Сонный утренний лес пробудился, застонал, завыл, заулюлюкал.
Гонцы стаей пошли по волчьей тропе, петлявшей по сырым местам. Тропа увела их в чащу. Собаки бежали далеко, отбив от выводка и неотлучно преследуя матерых.
У кромки леса, возле пастушьего шалаша, где остановился пасечник Тимоха, уже сидели и стояли крестьяне, взрослые и ребятишки, все с дубинками, с колотушками.
Честная охотничья компания направилась к месту первого загона. По мере того как она продвигалась вперед, говор стихал, а когда подошли к густой, чуть тронутой желтизной лощине, шум разом смолк. Ребятишки изредка переговаривались шепотком.
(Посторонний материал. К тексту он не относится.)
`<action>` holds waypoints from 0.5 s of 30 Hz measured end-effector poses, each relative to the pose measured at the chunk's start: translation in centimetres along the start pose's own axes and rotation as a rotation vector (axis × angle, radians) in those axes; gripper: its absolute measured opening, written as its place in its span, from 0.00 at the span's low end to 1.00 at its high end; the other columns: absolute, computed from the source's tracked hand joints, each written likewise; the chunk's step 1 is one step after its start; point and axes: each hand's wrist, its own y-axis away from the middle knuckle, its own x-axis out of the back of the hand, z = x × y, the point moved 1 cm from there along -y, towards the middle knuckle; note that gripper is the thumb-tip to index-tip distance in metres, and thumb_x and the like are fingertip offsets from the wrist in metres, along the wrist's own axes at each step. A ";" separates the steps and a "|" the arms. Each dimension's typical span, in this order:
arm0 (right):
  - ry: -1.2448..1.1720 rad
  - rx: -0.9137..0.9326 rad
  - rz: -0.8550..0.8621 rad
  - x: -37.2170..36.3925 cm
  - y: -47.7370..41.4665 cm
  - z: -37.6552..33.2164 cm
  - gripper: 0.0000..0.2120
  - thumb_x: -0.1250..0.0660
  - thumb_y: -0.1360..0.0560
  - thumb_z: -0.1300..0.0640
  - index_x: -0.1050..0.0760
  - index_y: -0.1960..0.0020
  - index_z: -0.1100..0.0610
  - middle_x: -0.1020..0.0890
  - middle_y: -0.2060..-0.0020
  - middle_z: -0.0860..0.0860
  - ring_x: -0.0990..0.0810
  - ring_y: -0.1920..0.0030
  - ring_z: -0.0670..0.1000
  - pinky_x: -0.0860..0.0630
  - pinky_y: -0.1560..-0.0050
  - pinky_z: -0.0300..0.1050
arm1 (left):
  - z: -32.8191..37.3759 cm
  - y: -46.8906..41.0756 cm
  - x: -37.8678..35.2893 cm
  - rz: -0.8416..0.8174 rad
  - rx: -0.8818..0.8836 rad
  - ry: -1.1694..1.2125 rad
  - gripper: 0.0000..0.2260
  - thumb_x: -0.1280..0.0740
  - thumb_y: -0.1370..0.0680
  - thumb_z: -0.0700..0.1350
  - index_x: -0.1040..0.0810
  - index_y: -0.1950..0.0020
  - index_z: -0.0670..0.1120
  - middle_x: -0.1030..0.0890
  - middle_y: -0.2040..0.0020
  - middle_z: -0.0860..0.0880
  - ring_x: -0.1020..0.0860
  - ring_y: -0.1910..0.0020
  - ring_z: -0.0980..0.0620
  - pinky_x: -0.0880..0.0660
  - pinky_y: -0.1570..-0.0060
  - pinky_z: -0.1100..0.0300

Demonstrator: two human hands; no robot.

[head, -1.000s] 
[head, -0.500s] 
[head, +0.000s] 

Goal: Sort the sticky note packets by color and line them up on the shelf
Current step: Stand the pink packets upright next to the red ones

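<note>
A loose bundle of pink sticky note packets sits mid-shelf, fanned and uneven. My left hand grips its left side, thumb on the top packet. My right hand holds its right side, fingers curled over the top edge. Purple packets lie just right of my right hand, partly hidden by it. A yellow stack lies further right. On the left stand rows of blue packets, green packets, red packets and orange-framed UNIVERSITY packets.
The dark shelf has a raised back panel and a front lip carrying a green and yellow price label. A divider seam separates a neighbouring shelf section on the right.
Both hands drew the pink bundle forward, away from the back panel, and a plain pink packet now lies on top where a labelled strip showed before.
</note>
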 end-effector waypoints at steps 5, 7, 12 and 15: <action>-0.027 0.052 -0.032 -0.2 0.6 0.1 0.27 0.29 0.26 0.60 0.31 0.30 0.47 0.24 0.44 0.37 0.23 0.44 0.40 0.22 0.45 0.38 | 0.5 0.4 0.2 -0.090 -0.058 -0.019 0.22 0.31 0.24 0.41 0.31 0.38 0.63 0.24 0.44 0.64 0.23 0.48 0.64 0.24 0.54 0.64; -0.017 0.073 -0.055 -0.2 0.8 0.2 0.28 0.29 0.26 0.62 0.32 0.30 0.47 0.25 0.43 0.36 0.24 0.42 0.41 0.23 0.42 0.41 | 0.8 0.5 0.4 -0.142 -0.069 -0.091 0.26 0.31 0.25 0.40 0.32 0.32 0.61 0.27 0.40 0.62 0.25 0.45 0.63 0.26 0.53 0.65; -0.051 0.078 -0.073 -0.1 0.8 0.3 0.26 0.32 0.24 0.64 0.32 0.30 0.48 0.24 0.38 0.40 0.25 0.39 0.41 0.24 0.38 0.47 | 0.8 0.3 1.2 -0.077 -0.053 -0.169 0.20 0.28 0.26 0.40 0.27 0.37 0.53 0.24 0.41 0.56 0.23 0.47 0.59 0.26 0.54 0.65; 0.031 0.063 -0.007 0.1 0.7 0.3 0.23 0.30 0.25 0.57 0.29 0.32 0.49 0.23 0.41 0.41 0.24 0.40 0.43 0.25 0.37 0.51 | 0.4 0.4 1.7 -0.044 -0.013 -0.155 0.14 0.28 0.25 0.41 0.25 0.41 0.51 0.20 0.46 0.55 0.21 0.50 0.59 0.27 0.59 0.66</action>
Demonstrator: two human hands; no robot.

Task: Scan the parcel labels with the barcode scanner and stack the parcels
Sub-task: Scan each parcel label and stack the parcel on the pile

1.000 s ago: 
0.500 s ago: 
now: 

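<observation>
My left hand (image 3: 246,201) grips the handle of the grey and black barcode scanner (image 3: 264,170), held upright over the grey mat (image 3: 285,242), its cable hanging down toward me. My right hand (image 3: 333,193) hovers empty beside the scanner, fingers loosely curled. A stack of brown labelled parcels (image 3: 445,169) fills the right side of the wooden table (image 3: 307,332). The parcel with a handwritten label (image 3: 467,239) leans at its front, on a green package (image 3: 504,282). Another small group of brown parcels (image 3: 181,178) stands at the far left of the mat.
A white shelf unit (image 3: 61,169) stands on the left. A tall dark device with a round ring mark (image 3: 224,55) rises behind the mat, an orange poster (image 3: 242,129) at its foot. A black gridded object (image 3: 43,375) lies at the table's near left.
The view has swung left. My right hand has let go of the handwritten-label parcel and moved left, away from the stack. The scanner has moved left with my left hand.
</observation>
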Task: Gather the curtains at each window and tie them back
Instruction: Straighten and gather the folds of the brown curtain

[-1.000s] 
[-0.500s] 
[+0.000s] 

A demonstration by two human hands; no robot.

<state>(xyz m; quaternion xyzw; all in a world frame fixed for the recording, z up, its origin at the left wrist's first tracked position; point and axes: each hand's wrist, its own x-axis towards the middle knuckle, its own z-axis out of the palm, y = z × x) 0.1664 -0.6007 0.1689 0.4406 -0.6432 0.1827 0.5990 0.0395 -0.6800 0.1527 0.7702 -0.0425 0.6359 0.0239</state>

Облавщики, разделившись на два крыла, разошлись в разные стороны и скрылись в лесу.
Линия стрелков, поставленная Тимофеем на лазах, вытянулась вдоль опушки. Каждый выбрал и занял здесь свое укромное место.
Разгоряченный Денис зорко поглядывал из-за ствола березы. Трудно передать словами то волнение и азарт, которые охватывают охотника, в особенности столь молодого и горячего, как Денис, да еще при первых призывных звуках начавшегося гона. Сердце Дениса забилось часто-часто, по телу пробежала неудержимая дрожь, и он, затаив дыхание, напряг слух и зрение, ожидая, что вот-вот из-за ближнего дерева или куста покажется голова лютого зверя. Меж тем на правом крыле загонщиков что-то стряслось, их голоса потонули в тиши. Денис смекнул: значит, они спустились в низину. Вдруг гул в стороне загона поднялся вдвое сильнее прежнего, крики и стукотня дубинками звучали все громче, яростнее. То были уже не слабые покрикивания, а густой, нарастающий рев. Порой среди гона выделялся резкий крик: «У-лю-лю! Вот он! Вот! Бей его! Бей!», «Ух, добери, добери его!»
Облава приближалась. Волнение охотников, притаившихся в кустах, за стволами, за валежинами вдоль опушки усиливалось с каждой минутой.